The invention provides a copyright protection and tracing method based on physical unclonable function watermarking and blockchain, which realizes safe and traceable digital copyright management by applying unclonable property of trusted hardware security primitive and traceable property of blockchain. In the invention, "copyright protection" is essentially a technical means for adding a physical device watermark to digital media to complete binding with the physical device, and by the technical means, the purpose of preventing copyright plagiarism or tampering is achieved.

The flow of the method is shown in figure 1, and mainly comprises the following steps: PUF device enrollment, copyright assignment flow, digital watermark embedding and extraction, and blockchain tracing.

(1) PUF device enrollment

First, the PUF device is built within a secure environment where the secure environment can ensure that the response to the challenge generated by the PUF device is not stolen and counterfeited. After initialization of the PUF device, a random number c should be chosen by the manufacturer and then sent as a challenge to the PUF device, which builds a digital fingerprint DF and helper data FE on SRAM, generates an original output o _c using a function Gen (DF, FE, c) obfuscating the random number and then generates a response r using a Hash function Hash (o _c), which is sent to the manufacturer, who then stores the device identifier id and challenge-response < c, r > assigned to the device during manufacture to a security database, which is the security fingerprint that verifies the PUF device.

Next, the manufacturer selects one blockchain node as a certification authority whose role is limited to the enrollment of PUF devices. It is connected to a secure database for device authentication and then specifies the public parameters required for generating public-private key pairs, including elliptic curves E _a,b:y²＝x³ + ax + b over a finite field F _p, where p is a large prime number and a and b satisfy the condition 4a ³+27b²≠0 mod p,a,b∈F_p. Then the certification authority selects a big prime number n and its generator P E _a,b in F _p, selects a random number sk _c in n as the private key, and calculates the public key pk _c＝sk_c ·p. The certification authority stores the private key and publishes the public parameters and the public key.

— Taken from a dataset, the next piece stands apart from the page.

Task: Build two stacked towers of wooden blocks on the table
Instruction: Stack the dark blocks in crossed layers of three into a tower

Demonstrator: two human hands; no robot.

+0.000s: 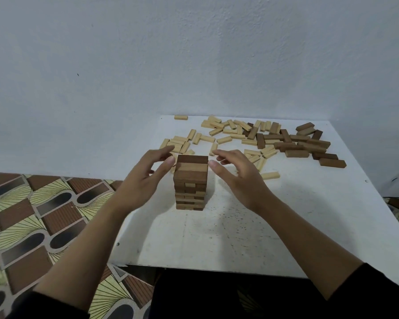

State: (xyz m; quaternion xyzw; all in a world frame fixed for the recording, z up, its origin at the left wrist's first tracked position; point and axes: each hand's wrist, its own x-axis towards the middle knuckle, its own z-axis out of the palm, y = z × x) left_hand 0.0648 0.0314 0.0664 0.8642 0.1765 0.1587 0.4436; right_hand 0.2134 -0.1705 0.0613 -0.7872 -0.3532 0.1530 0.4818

Finally, PUF devices need to be enrolled on the blockchain. The PUF device selects a random number sk e n as the device private key from the public parameter and calculates the device public key pk=sk·p. The device uses the function Gen (DF, FE, sk) confusion sk to generate the original output o _sk and stores it in non-volatile memory. The PUF device then initiates an authentication request to the authentication authority, which together generates a temporary symmetric key for encrypting sensitive information by key agreement, the following communication being encrypted. The PUF device provides a device identifier id to the certification authority, the certification authority accesses the security database to obtain a challenge random number c corresponding to the id, sends the challenge random number c to the PUF device, the PUF device generates an original output o _c by using a Gen (DF, FE, c), and then regenerates a response r by means of a Hash function (o _c) and sends the response r to the certification authority, and the certification authority verifies < c, r >. If the verification passes, the certification authority issues a transaction on the chain, registers the device as a certification device, and stores the hash value of the parameters pk, pk as the address addr of the certification device on the blockchain. If the verification fails, the certificate authority will send a notification to the device asking for the registration procedure to be restarted.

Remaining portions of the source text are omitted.